Fundamental index or smart beta funds are increasingly popular among investors. Instead of simply buying all the stocks in an index and buying them in proportion to how big a stock is, they are tilted toward companies that are smaller or undervalued. These funds have seen massive inflows in recent years, as some investors and academics raised concerns that typical index funds end up overweighting on blue chip stocks.

But these trendy funds are nearly always more expensive for investors than any index-tracking ETF, especially the very low-cost ones used by Betterment and Wealthfront. Schwab's large-company stocks' fundamentally weighted ETF has an expense ratio of .32%, while Vanguard's total stock market ETF, used by Betterment and Wealthfront, has an expense ratio of .05%.

Schwab says its portolios have an average expense ratio ranging from .18% for a conservative portfolio to .26% for an aggressive portfolio. In a moderately agressive taxable Wealthfront portfolio, the average expense ratio, weighted by how much money is allocated to each ETF, is .13%. Wealthfront says throughout its investments, the average expense ratio of its ETFs is .15%.
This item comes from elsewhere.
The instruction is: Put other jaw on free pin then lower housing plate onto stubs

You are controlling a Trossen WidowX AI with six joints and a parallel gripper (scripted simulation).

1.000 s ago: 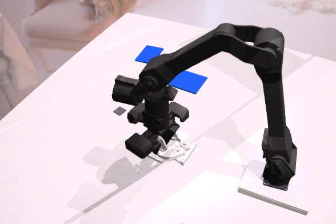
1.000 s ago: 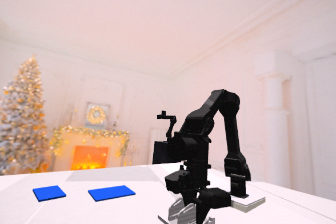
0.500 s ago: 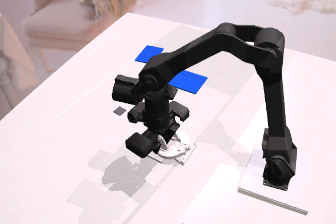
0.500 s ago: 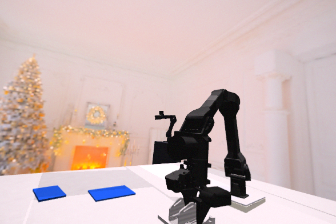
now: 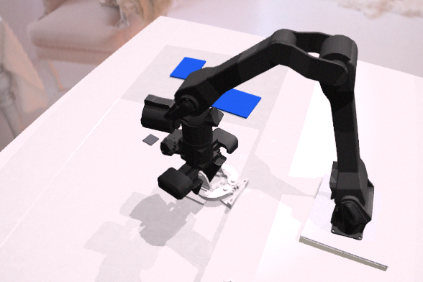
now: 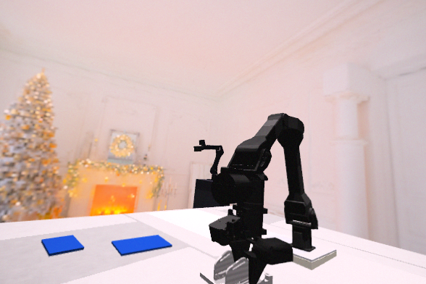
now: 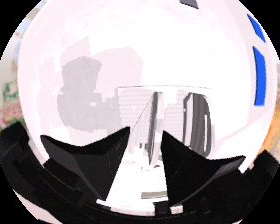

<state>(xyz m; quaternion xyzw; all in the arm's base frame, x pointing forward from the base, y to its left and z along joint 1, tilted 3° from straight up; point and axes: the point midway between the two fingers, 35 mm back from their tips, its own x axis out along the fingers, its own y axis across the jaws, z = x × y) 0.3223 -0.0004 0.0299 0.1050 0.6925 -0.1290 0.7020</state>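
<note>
A white ribbed base (image 5: 241, 190) (image 6: 206, 278) (image 7: 133, 104) lies on the table under my gripper. Two white jaws stand side by side on or over it. My gripper (image 5: 206, 178) (image 6: 245, 269) (image 7: 146, 131) points down and is shut on the nearer jaw (image 5: 215, 194) (image 6: 237, 272) (image 7: 154, 131), as the top camera sees it. The farther jaw (image 5: 231, 173) (image 6: 220, 269) (image 7: 199, 122) stands outside the fingers. The fingers and the view angle partly hide the pins and gear teeth, so whether the teeth mesh cannot be told. I cannot pick out the housing plate.
Two flat blue panels, a smaller one (image 5: 188, 67) (image 6: 62, 245) and a larger one (image 5: 239, 103) (image 6: 142, 244) (image 7: 260, 77), lie beyond the gripper. A small dark grey tile (image 5: 150, 139) lies left of it. The arm's base stands on a pale slab (image 5: 339, 252) (image 6: 319, 259).
</note>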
Betterment's portfolios also have a tilt toward cheaper stocks, but they accomplish it through adjusting the mix of ETFs they invest in. The Schwab portfolios will be able to "exhibit the same type of diversification as institutional portfolios," said Charles Schwab Investment Advisory President Mark Riepe.

Defenders of traditional indexing, like Wealthfront chief investment officer and A Random Walk Down Wall Street author Burton Malkiel, called these funds "a testament to smart marketing rather than smart investing" and called into question whether their historical outperformance persists after fees and taxes. Vanguard founder John Bogle told Institutional Investor that "smart beta is stupid; there's no such thing. It's an idiotic phrase."

"The industry loves to make up new asset classes," Wealthfront CEO Adam Nash said, "because they generate new products to sell."

Wealthfront first launched its service in 2011, not 2007.